Dataset excerpt:
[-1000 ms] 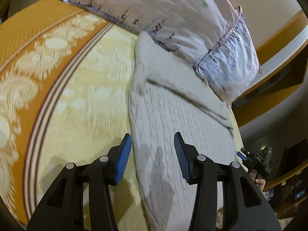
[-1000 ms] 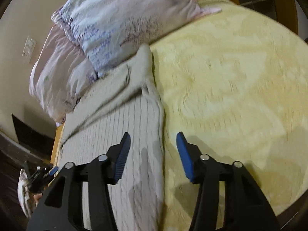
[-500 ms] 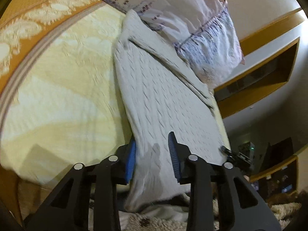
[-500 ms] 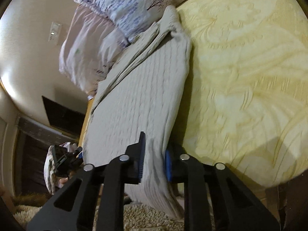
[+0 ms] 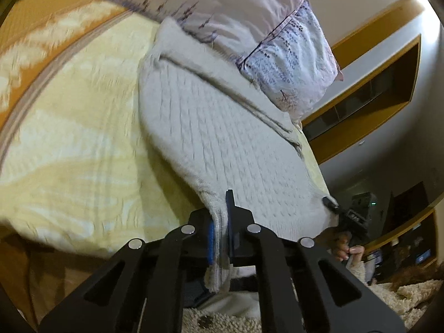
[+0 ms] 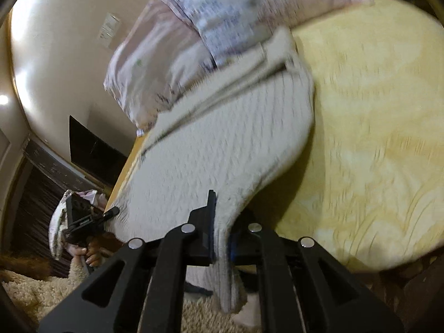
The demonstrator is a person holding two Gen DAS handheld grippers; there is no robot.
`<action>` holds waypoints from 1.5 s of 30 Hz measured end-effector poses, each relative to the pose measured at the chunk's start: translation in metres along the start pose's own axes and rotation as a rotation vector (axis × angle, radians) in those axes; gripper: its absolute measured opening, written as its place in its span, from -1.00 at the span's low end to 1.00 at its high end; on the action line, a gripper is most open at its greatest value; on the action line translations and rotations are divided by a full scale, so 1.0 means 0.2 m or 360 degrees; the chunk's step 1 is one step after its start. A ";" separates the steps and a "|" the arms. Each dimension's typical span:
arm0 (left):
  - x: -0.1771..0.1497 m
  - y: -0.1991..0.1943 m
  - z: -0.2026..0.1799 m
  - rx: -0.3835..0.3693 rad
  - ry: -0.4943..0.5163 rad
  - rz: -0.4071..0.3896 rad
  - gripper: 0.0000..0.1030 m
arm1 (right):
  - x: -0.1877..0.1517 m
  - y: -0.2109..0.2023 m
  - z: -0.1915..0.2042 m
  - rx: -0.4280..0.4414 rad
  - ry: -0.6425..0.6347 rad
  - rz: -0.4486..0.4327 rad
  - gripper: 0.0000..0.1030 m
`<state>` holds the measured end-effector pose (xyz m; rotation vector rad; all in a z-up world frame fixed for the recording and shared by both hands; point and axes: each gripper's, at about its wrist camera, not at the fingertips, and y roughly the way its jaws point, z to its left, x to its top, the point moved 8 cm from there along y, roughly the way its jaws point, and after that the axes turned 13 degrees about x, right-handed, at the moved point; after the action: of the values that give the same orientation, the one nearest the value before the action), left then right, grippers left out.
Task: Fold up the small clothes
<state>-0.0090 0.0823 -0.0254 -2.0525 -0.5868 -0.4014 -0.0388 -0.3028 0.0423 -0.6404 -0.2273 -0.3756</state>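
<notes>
A pale grey cable-knit sweater (image 5: 222,127) lies on the yellow bedspread (image 5: 69,144), its far end against the pillows. My left gripper (image 5: 220,222) is shut on the sweater's near left hem corner, lifted off the bed. The sweater also shows in the right wrist view (image 6: 222,149). My right gripper (image 6: 220,222) is shut on the near right hem corner. Each gripper shows in the other's view, the right one (image 5: 333,206) and the left one (image 6: 111,212), pinching the opposite corner.
Two floral pillows (image 5: 263,36) lie at the head of the bed, also in the right wrist view (image 6: 222,16). An orange patterned band (image 5: 33,33) runs along the bedspread. A shaggy cream rug (image 6: 33,294) covers the floor below. A wooden shelf (image 5: 374,83) is on the wall.
Both grippers went from open over the sweater to shut on its near hem corners. The hem is now lifted off the bed edge.
</notes>
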 end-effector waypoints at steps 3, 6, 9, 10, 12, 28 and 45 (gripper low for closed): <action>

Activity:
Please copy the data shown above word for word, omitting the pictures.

Task solution:
[-1000 ms] 
[-1000 ms] 
[-500 ms] 
[-500 ms] 
[+0 ms] 
[+0 ms] 
The demonstrator is a person holding two Gen DAS handheld grippers; there is no robot.
`<action>` holds waypoints from 1.5 s of 30 Hz measured end-effector poses, each relative to the pose measured at the chunk's start: translation in metres along the start pose's own axes and rotation as a rotation vector (axis × angle, radians) in those axes; gripper: its absolute measured opening, written as its place in its span, from -1.00 at the span's low end to 1.00 at its high end; on the action line, a gripper is most open at its greatest value; on the action line translations and rotations are divided by a full scale, so 1.0 means 0.2 m or 360 degrees; the chunk's step 1 is one step after its start. A ";" separates the steps and a "|" the arms. Each dimension's typical span:
arm0 (left):
  - x: -0.1771..0.1497 m
  - y: -0.1991..0.1943 m
  - z: -0.2026..0.1799 m
  - rx: -0.3835..0.3693 rad
  - ry: -0.4943..0.5163 rad
  - rz: -0.4071..0.3896 rad
  - gripper: 0.0000..0.1030 m
arm1 (right):
  - x: -0.1877..0.1517 m
  - y: -0.2109..0.2023 m
  - z: -0.1915..0.2042 m
  - rx: -0.4280..0.4414 rad
  - ry: -0.6425..0.6347 rad
  - rz: -0.4486..0.4327 rad
  - gripper: 0.0000..0.1030 m
`<state>` holds the measured end-effector pose (xyz m; rotation vector rad; all in a z-up world frame fixed for the recording and shared by both hands; point and axes: each gripper's, at about its wrist camera, not at the fingertips, and y roughly the way its jaws point, z to its left, x to its top, the point moved 8 cm from there along y, roughly the way its jaws point, and after that the axes turned 13 degrees about x, right-handed, at the moved point; after the action: of the values that give the same orientation, the one nearest the value before the action), left then right, grippers left out.
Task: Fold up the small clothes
<state>-0.0090 0.0823 -0.0254 -2.0525 -0.5868 -0.4014 -0.0388 -0.3028 0.0423 -0.6404 -0.2273 -0.3756</state>
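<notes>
A pale grey cable-knit sweater (image 5: 222,127) lies on the yellow bedspread (image 5: 69,144), its far end against the pillows. My left gripper (image 5: 220,222) is shut on the sweater's near left hem corner, lifted off the bed. The sweater also shows in the right wrist view (image 6: 222,149). My right gripper (image 6: 220,222) is shut on the near right hem corner. Each gripper shows in the other's view, the right one (image 5: 333,206) and the left one (image 6: 111,212), pinching the opposite corner.
Two floral pillows (image 5: 263,36) lie at the head of the bed, also in the right wrist view (image 6: 222,16). An orange patterned band (image 5: 33,33) runs along the bedspread. A shaggy cream rug (image 6: 33,294) covers the floor below. A wooden shelf (image 5: 374,83) is on the wall.
Both grippers went from open over the sweater to shut on its near hem corners. The hem is now lifted off the bed edge.
</notes>
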 end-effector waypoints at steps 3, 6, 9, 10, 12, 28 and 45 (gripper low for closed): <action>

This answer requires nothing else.